Perginya Jayden Adams menyisakan kesedihan mendalam, terlebih karena kepergiannya terjadi tak lama setelah ia menunjukkan dedikasinya membela negaranya di panggung dunia. Ia merupakan bagian penting dari tim nasional Afrika Selatan.

Jayden Adams dikenal sebagai gelandang yang menjadi tulang punggung bagi tim nasional Afrika Selatan, yang dijuluki Bafana Bafana. Selain itu, ia juga aktif bermain untuk klub ternama Mamelodi Sundowns.

Kontribusinya di ajang Piala Dunia sangatlah berarti. Ia tampil dalam ketiga pertandingan yang dilakoni Afrika Selatan di fase grup.
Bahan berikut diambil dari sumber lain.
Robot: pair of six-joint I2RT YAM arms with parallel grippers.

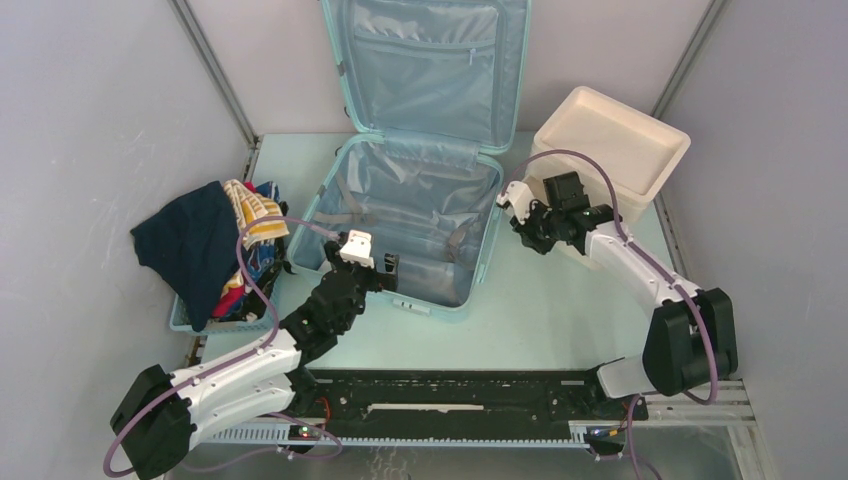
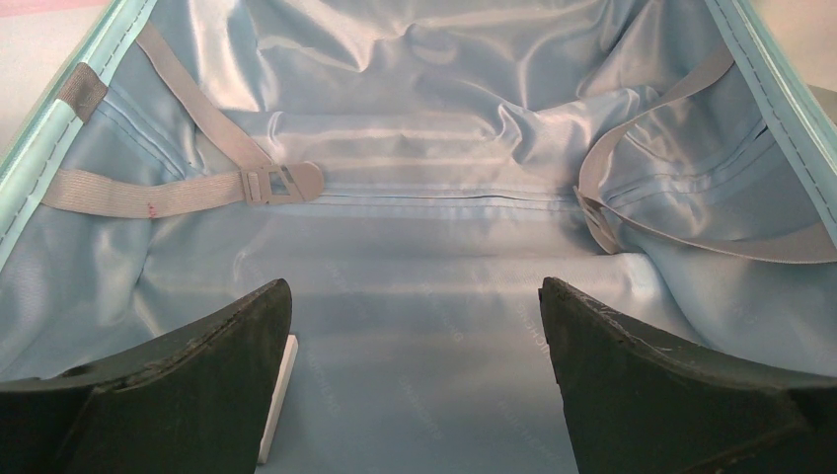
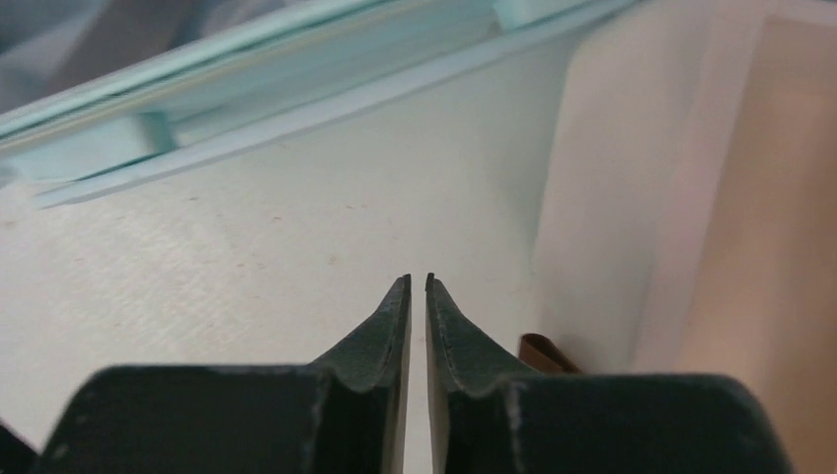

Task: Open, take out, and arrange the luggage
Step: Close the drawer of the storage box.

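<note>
- The luggage [image 1: 420, 225] lay open mid-surface. Its base was flat, and its lid stood upright at the back, leaning on the rear wall.
- The base looked empty in the left wrist view, showing only the grey-blue lining [image 2: 424, 148] and loose grey straps [image 2: 148, 193] with a buckle [image 2: 281, 183].
- The left gripper [image 2: 415, 296] was spread wide and holding nothing. It hovered over the near part of the base and pointed in at the lining.
- The right gripper [image 3: 417, 281] had its fingers all but pressed together, with only a thin slit and nothing between them. It sat low over the surface [image 1: 540, 310], between the luggage's right wall and the cream box [image 1: 610, 140].
- A heap of clothes [image 1: 190, 245] sat in the blue basket [image 1: 185, 322], left of the luggage.
- Handling, as a judgement: the shell was stiff and ribbed, with smooth plastic likely to slip under small pads. It was bulky for one gripper, though probably light since it looked empty.
- The lining was thin, soft and slick. A pinch there would likely bunch the fabric rather than move the case.
- The best hold was judged to be the base's rim, pinched across the wall from above. The near edge suited the left gripper and the right wall suited the right gripper.
- The straps were pinchable but stretchy, so poor for dragging.
- The upright lid could tip forward if the base were jerked, so a slow push or pull on the rim seemed safer.
</note>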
Berkat performanya, tim Bafana Bafana berhasil melaju ke babak gugur. Namun, langkah mereka akhirnya terhenti di babak 32 besar kompetisi bergengsi tersebut.

"Dengan keterkejutan yang mendalam dan hati yang berat, saya telah mengetahui tentang kepergian Jayden Adams," ujar Menteri Olahraga, Seni, dan Budaya Afrika Selatan, Gayton McKenzie.

Ia menambahkan bahwa kepergian Adams merupakan kehilangan besar bagi dunia sepak bola di negaranya. "Sepak bola Afrika Selatan telah kehilangan salah satu talenta mudanya yang paling bersinar," kata Gayton McKenzie.

Dikutip dari JAKARTAHYPE.COM, kepergian Jayden Adams meninggalkan celah yang sulit terisi di skuad Bafana Bafana dan Mamelodi Sundowns. Usianya yang masih sangat muda menandakan potensi besar yang belum sempat sepenuhnya terwujud.

Meskipun detail mengenai penyebab pasti kepergian mendadaknya belum dirinci lebih lanjut, kabar ini tentu saja menjadi pukulan berat bagi para penggemar sepak bola di Afrika.